Offered such low prices, companies don’t earn enough to invest in capacity or in equipment that’s key to making reliable high-quality medicines.
“So you have, in effect, a race to the bottom price for generics that leads to quality control problems and factory shutdowns,” Wyden said.
These “middle men” have also received criticism for driving up drug prices. In a study published Tuesday in the journal JAMA, Hernandez and her co-authors say that PBMs often pay pharmacies “unjustified excessive amounts for generics, as high as 10 times acquisition costs,” which the PBMs then recover through clawbacks rather than passing on to customers.
Hernandez told the Senate committee that of the top 50 generic drugs paid for by Medicare Part D, 16 were marked up 1,000% or higher. For aripiprazole, an antipsychotic drug, pharmacies paid an average of 17 cents per tablet; Rite Aid’s pharmacy benefit manager paid $11.70 per tablet, a 7,000% markup.
“So they end up paying much more than, actually, the pharmacy paid for the drug, let alone the manufacturer got for it,” Hernandez said.

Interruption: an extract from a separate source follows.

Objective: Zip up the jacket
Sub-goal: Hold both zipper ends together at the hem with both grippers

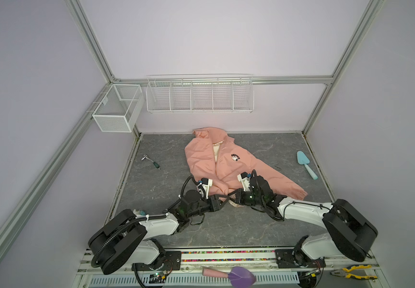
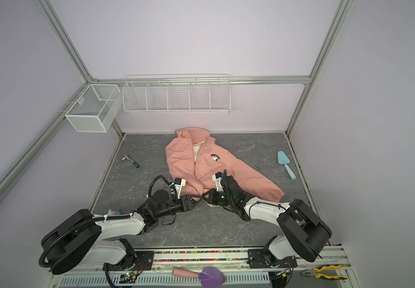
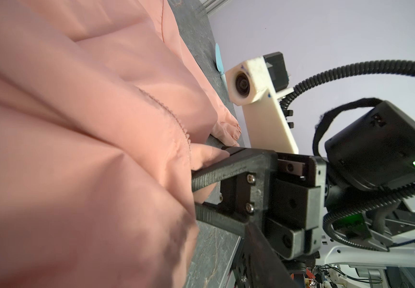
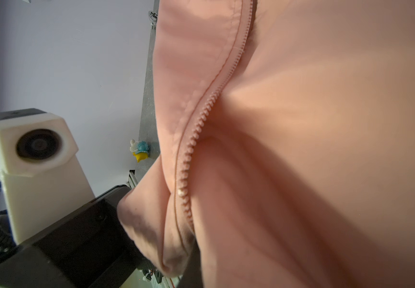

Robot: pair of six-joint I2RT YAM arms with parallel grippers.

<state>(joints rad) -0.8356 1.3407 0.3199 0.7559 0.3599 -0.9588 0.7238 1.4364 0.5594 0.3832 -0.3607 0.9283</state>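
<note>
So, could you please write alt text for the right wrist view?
A salmon-pink jacket fills most of the frame, its zipper teeth curving between folds. The black left gripper meets a bunched edge of the fabric, its white wrist camera alongside, against a lilac wall.

Salmon-pink hooded jacket (image 1: 226,169) lies front up below the wire rack (image 1: 199,96), hood end nearest the rack. Front open in a narrow V, cream lining showing. Small cartoon badge (image 1: 235,157) on chest. One sleeve (image 1: 281,179) stretched out sideways, hem bunched.
</note>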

Hernandez said she recommends greater oversight of PBMs. Legislation currently before the Senate would make it illegal for PBMs to engage in “spread pricing,” in which companies charge payers and health plans more for a prescription drug than what they reimburse the pharmacy, and the PBM pockets the difference.
Until there is some kind of legislation that addresses drug shortages, Wosińska and the other experts agreed, they will continue.
“What is vexing about these shortages is that they’re largely avoidable,” Wosińska said.